For children to grow and develop, they have to depend on
parents, guardians and people around them for food, shelter, medical care and
all other requirements. In traditional societies, the wisdom passed on to
children was to enable them stay alive, fit into their society and continue to
live like the adults whom they found in the community. The wisdom was passed in
packages of noms and rules such as; how to talk to adults, how to behave in a
manner expected of ones gender, or generally, how to live acceptably in
The communities were tight, with little mobility and outside
influence. Their survival depended on social coherence. Communities of today are
much more complex. There is a quest for development and more interaction with
the outside world. Rural to urban migration is on the increase.
Children and adolescents travel and interact much more than their counterparts
of the traditional communities. As a result, they meet more ideas that put
demands on them. The media exert a great deal of influence on children and
adolescents, far more than the acquisition of wisdom from parents.
There are many challenges to todays societies. Armed
conflict and civil strifes of today are more devastating than the ethnic battles
that used to be fought with spears. Children are always the easiest victims to
such conflicts. Man-made evils, such as defilement, target the child who has the
least capability of self defence. Though humanity has the capacity to enjoy
better health today than the predecessors did, there are numerous challenges
that continue to threaten the human race.
It therefore makes a great deal of sense that ways must be found
for the protection of children, adolescents, and the girl-child in particular,
more than was done by traditional societies. The Government of Uganda is
committed to this protection of the child. This is why, through the current
Government of Uganda/UNICEF country programme (1995-2000) there is a strong
component of Basic Education, Child Care and Adolescent Development (BECCAD).
Within this component, passing on to children the wisdom that can enable them
lead healthy and satisfying lives despite todays challenges is considered
critical for child care, protection and development. It is a way of empowering
the children, having realized that the traditional wisdom may not be sufficient
for the more complex societies of today. This is thus the basis on which Life
Skills has been introduced in the Ugandan Society.

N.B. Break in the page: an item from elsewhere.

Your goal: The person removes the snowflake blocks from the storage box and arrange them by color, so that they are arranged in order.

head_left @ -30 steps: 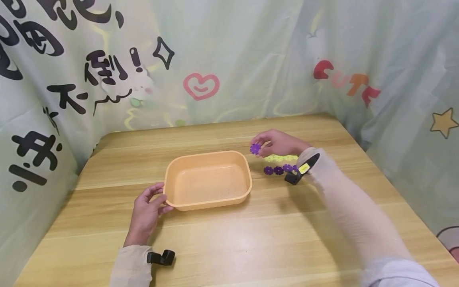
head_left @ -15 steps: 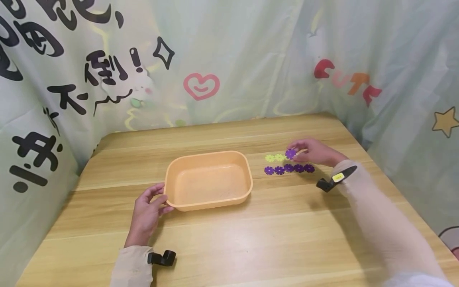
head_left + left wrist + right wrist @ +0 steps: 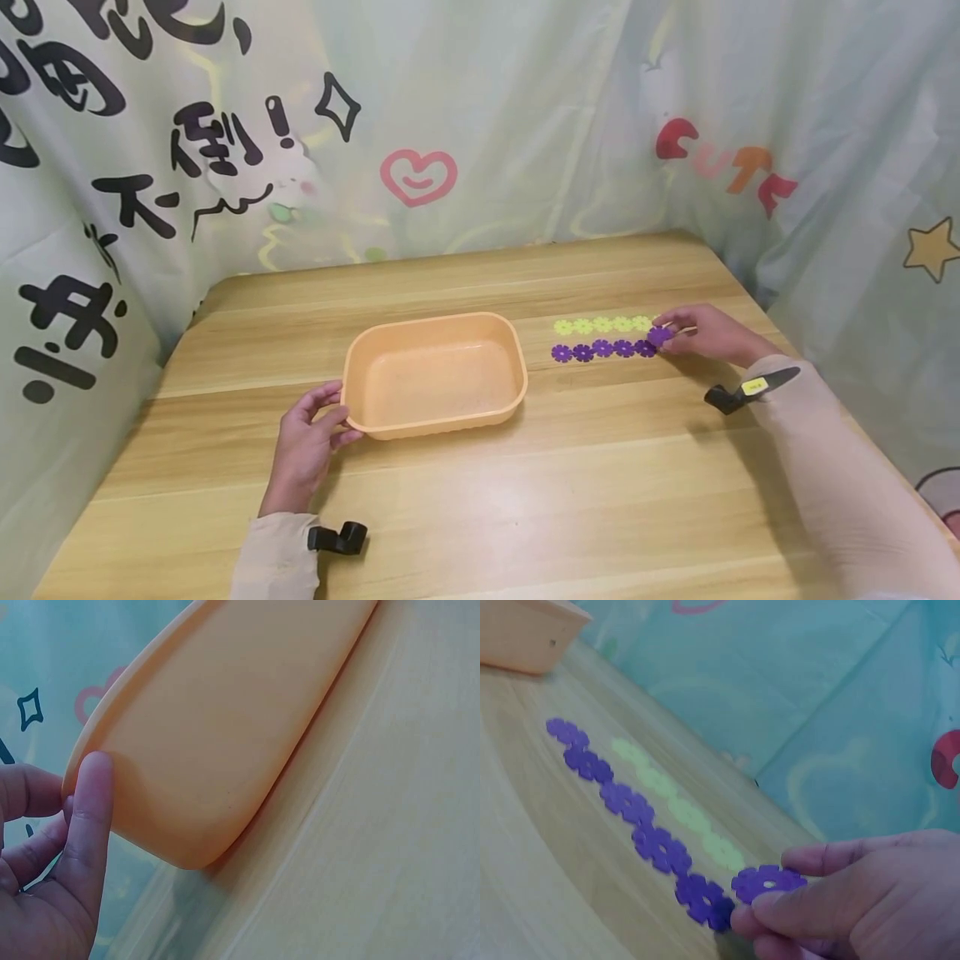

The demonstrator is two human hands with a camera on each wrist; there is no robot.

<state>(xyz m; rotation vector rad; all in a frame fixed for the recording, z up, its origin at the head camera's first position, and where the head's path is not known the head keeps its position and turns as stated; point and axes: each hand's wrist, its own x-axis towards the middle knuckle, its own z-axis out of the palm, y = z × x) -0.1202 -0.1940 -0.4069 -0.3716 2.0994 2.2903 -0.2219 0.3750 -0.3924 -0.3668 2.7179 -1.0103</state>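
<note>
My right hand (image 3: 705, 333) pinches a purple snowflake disc (image 3: 659, 336) between thumb and fingers at the right end of two rows. The nearer row is of purple discs (image 3: 582, 352); the farther row is of yellow-green discs (image 3: 602, 325). In the right wrist view the held disc (image 3: 769, 883) is just above the last purple disc (image 3: 703, 900) of the row. At the left my left hand (image 3: 307, 442) grips the near-left rim of an orange plastic basin (image 3: 435, 429), its thumb (image 3: 90, 802) on the outer wall. The basin's inside shows nothing in it.
The wooden table (image 3: 480, 517) extends around the basin and the rows. A printed curtain (image 3: 510, 108) hangs along its back and sides. Black wrist cameras (image 3: 337, 539) sit on both forearms.
My right hand has moved rightward from beside the basin, along the rows to their right end, carrying the purple disc. The left hand and basin have stayed in place.
</note>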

Uganda is committed to empowering children and adolescents by
equipping them with skills for choosing what to do among several alternative
courses of action, skills for making informed decisions; the ability to act,
unhampered by forces around them, so long as they are convinced of the
correctness of the stand to be taken. This may sound like going against certain
traditional practices where the child is supposed to be dormant and not to
question adult actions. We have to filter and sieve the traditional values
carefully so that only the positive and functional aspects are adopted.

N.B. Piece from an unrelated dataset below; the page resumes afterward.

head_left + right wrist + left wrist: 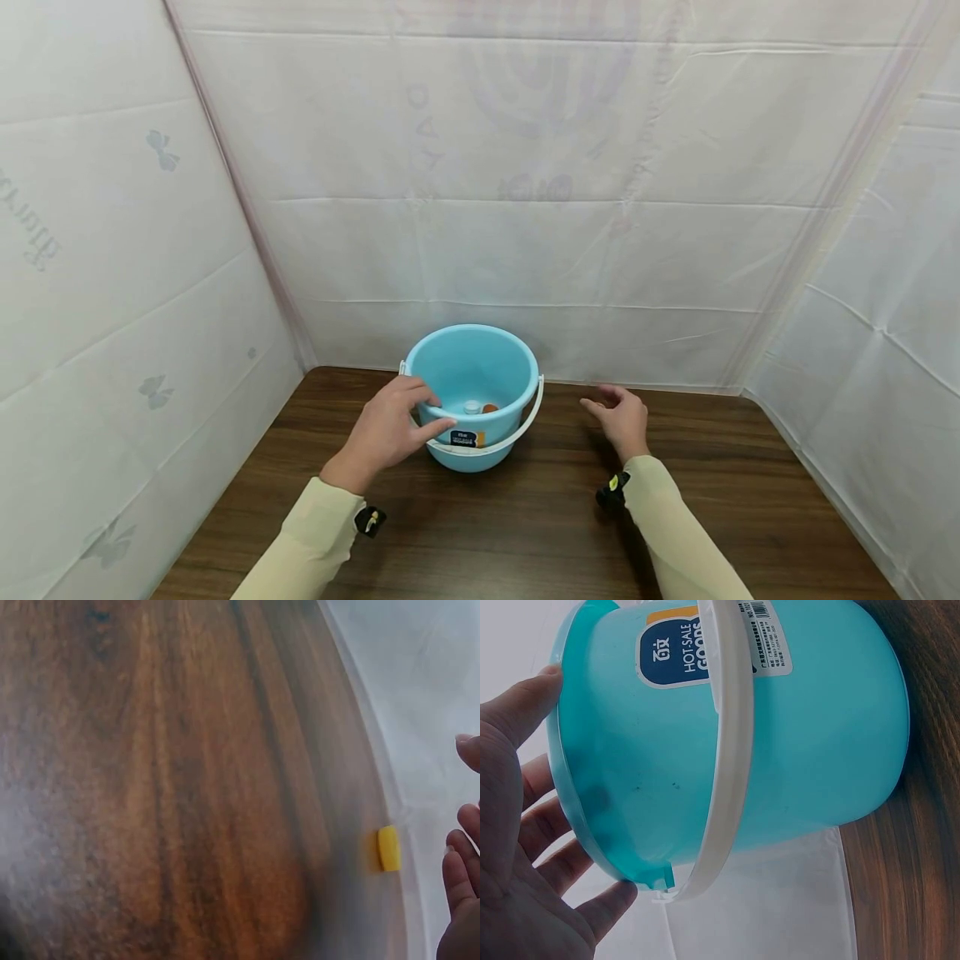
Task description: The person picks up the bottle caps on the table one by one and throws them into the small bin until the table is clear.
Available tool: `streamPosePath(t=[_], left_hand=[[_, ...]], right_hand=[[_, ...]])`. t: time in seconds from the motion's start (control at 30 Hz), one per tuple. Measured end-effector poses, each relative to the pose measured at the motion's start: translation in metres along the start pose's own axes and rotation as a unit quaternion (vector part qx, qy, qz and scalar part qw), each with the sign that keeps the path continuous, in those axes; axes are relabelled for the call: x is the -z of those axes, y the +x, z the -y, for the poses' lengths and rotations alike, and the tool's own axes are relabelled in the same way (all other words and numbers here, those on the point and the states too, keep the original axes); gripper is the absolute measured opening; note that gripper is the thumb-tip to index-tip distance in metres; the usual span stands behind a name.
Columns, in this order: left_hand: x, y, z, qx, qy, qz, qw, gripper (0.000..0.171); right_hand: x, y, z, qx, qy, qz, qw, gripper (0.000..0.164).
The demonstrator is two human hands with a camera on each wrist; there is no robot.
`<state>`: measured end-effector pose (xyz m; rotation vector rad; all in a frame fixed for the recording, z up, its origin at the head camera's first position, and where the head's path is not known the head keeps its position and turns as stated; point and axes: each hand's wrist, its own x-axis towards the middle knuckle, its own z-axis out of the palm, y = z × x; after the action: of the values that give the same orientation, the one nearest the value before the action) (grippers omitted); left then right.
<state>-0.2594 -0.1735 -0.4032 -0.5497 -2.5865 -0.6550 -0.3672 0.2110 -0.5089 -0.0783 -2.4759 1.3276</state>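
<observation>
A light blue plastic bucket [468,463] stands upright near the back of the table, its white handle [528,421] lowered across the front. With thumb outside and fingers over the inside, my left hand [386,425] grips the bucket's left front rim; the left wrist view also shows this hand [525,847] at the rim. Inside the bucket lie a small white round piece [472,407] and an orange piece [490,408], partly hidden by the rim. Right of the bucket, my right hand [621,417] hovers with loosely bent fingers. A small yellow block-like piece [388,848] sits near it at the table edge.
The dark wooden table [480,542] meets a white sheet wall [600,250] behind the bucket. More sheeting stands at the left [135,333] and right [877,375]. A dark blue label [671,649] is on the bucket's side.
</observation>
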Motion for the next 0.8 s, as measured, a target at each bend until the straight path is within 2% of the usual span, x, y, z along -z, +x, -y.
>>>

Tradition Values that are not harmful to the children and adults must be
preserved. When for example, respecting adult actions leads a child into being
raped or defiled, then the child must be equipped with the skills to know when
there is a likelihood of danger and to take appropriate action in good time. The
children must always be alert.
In this spirit, the Life Skills Initiative is being introduced
into schools, Teacher Colleges and Institutes as part of the education of
children and adolescents.
It is hoped that the trainers, for whom this manual has been
prepared, will continue to be promoters of Life Skills among Ugandan
adolescents. The future of the countrys young ones is in their hands.